In 2017, public sector bodies acting as the fee payer when engaging contractors in the public sector were handed the responsibility of determining the IR35 status of these workers. This controversial change of the rules means that IR35 liability has been taken away from the contractor and now rests with the party paying the worker, often the recruitment agency.
In the Private sector, existing legislation requiring the contractor to determine their own status remains unchanged. But for how long? Well, the Government is consulting over the possibility of private sector reform and an announcement could be made in the Autumn Budget this November, with a view to roll-out changes as early as April 2019. Speculation perhaps, but all too many IR35 experts believe further reform is a case of when, not if.
This is good enough reason then – vital in fact – for recruitment agencies to prepare for what seems like inevitable reform. Should agencies’ response to potential private sector changes mirror the public sector’s, they risk deterring contractors and their very competitiveness in the temporary recruitment industry, which in 2017/18 was valued at £28.2 billion.
Put simply, agencies need to get to grips with IR35 changes quickly. So here’s how they can manage them.
Consider unique working arrangements.
Blanket IR35 determinations in the public sector have understandably discouraged contractors from working with particular organisations, namely The BBC and The NHS. Ultimately, contractors do not want to be placed inside IR35 without a fair assessment of their individual working arrangement.
When administering IR35 themselves or assisting clients in the process, recruitment agencies must realise the importance of making well-informed decisions on a case by case basis. Doing so will help ensure compliance and give contractors confidence they can work outside IR35 through a particular agency.
Accurate IR35 determinations take into account a number of factors from each party in the supply chain – from the end client, to the recruitment agency, to the contractor. Without collaboration, the objectivity of any resulting decision could be called into question. 88% of contractors surveyed by agree, and do not believe accurate assessments can be made without their contribution. With this in mind, recruitment agencies should consult each party, not least contractors, when determining IR35 status.
Do not rely solely on CEST.
Where do we start with HMRC’s IR35 tool? Time and time again, CEST has been found to be incapable of providing accurate answers.
Since its release, many IR35 specialists have urged against the use of the tool – that has provided over 750,000 answers – for fear that it will not stand up in court. This theory was supported when recently, CEST was reviewed by an employment lawyer with the tool providing the correct answer only 14 out of 24 times.
CEST is not mandatory though, and recruitment agencies should bear in mind that independent assessments are allowed. Although, for obvious reasons, HMRC prefer to keep this fairly quiet.
Many public sector engagers found it difficult to administer IR35 because preparations began too late. But in fairness, these agencies and organisations weren’t helped by HMRC’s lack of guidance.

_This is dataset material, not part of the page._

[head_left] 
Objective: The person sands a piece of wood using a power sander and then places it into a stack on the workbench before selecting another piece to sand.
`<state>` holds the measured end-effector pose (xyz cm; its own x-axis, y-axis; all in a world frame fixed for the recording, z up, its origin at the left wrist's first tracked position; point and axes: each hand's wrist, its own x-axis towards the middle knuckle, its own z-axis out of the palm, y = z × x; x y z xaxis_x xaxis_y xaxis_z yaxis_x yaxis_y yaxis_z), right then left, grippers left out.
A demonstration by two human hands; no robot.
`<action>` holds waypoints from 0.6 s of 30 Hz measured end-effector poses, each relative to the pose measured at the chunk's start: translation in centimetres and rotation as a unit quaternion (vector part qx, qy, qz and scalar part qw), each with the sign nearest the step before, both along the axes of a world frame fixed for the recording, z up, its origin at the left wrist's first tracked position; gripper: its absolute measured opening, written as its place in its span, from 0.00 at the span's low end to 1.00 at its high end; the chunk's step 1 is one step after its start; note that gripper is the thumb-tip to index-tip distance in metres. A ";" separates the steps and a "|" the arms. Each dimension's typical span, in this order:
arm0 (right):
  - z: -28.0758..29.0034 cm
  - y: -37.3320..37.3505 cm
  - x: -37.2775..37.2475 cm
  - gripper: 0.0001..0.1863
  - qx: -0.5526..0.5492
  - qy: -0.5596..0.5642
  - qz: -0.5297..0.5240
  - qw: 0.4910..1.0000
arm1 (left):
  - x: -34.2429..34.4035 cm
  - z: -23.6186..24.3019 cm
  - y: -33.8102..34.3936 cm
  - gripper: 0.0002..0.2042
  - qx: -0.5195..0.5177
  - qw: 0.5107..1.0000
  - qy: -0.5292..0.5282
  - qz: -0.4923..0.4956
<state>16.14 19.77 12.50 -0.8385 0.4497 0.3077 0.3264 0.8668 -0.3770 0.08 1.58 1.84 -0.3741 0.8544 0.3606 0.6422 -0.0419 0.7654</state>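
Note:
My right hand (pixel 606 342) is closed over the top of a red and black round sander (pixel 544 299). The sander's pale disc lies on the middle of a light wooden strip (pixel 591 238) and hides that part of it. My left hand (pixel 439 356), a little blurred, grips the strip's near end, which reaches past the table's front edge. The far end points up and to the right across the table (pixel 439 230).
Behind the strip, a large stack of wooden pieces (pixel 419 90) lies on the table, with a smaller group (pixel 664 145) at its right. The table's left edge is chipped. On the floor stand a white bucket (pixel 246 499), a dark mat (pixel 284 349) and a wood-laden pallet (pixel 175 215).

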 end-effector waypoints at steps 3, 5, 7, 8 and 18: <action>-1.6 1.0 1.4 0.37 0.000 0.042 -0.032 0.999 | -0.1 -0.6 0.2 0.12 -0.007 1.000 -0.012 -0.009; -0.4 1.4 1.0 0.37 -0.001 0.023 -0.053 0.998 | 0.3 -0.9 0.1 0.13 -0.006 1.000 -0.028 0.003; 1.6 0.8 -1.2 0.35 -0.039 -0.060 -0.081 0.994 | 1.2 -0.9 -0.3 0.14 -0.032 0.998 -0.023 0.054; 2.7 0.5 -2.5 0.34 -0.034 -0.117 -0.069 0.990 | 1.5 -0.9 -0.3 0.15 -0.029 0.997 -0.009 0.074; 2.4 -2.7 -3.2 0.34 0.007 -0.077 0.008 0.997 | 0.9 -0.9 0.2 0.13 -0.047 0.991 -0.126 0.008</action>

Should further changes arrive, recruitment agencies need to be in a position to make correct decisions before reform is enforced. Starting the process upon the introduction of changes results in rushed and incorrect assessments, much like in the public sector.

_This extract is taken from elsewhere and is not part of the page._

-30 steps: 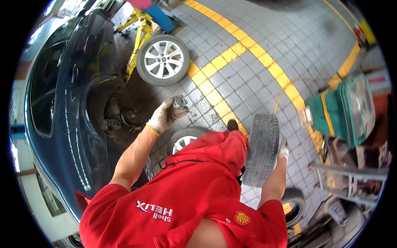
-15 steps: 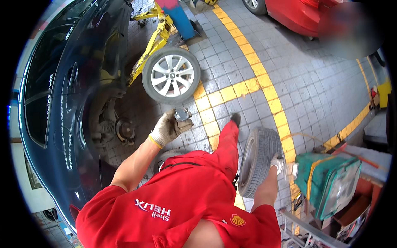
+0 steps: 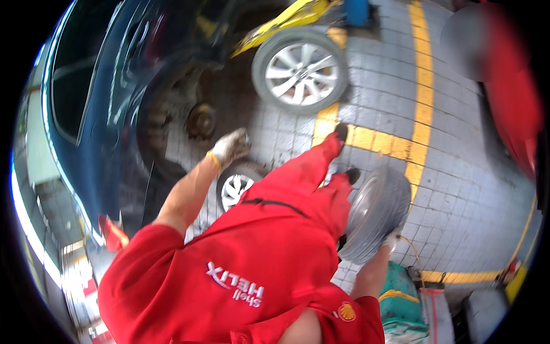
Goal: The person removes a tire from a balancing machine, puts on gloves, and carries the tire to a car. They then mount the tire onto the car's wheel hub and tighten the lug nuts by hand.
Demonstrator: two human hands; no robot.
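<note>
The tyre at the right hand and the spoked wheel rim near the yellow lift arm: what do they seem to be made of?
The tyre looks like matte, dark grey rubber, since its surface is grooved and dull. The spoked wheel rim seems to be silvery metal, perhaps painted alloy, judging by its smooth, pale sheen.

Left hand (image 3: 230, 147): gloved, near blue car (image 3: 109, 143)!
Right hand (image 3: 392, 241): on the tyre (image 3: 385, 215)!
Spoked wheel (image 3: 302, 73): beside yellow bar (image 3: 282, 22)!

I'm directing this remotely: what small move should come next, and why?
Probably steady the round, grey-black rubber tyre with the white-gloved right hand: the tyre appears tilted, that hand lies against its tread, and one dark shoe appears close beside it.
</note>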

In addition to assessing each newly placed contractor’s status, agencies are advised to review the IR35 status of those already working on assignments. Assessing a worker’s actual working practices can carry more weight in an IR35 investigation given it reflects the reality of the contract, not simply what was agreed at the beginning. Starting this process now will lessen the workload when widely expected reform is introduced.
Communicate with contractors.
Contractors lack faith in engagers’ ability to make accurate IR35 status decisions, and you only need to look at the public sector to see why. Therefore, it’s essential recruitment agencies reassure contractors they are equipping themselves with the knowledge and their expertise so workers can continue to work outside IR35. Working under the legislation or through an umbrella company are not the only options available to contractors – and agencies should reiterate this.
After public sector changes, it emerged only half of recruitment agencies had contacted contractors about reform. Needless to say, communication is key, and could be a deciding factor as to whether a contractor works through an agency or not.
Consider specialist advice.
IR35 legislation is complex, which often leads to confusion over contractors’ status and – in the public sector – engagers placing individuals inside the rules to protect their own liability. But this risk-averse approach is short-sighted and actually non-compliant.
To protect themselves throughout the process and for the long-term, agencies might want to consider engaging a third-party IR35 specialist to ensure they are engaging contractors compliantly in the public sector, and before long, perhaps the private sector too.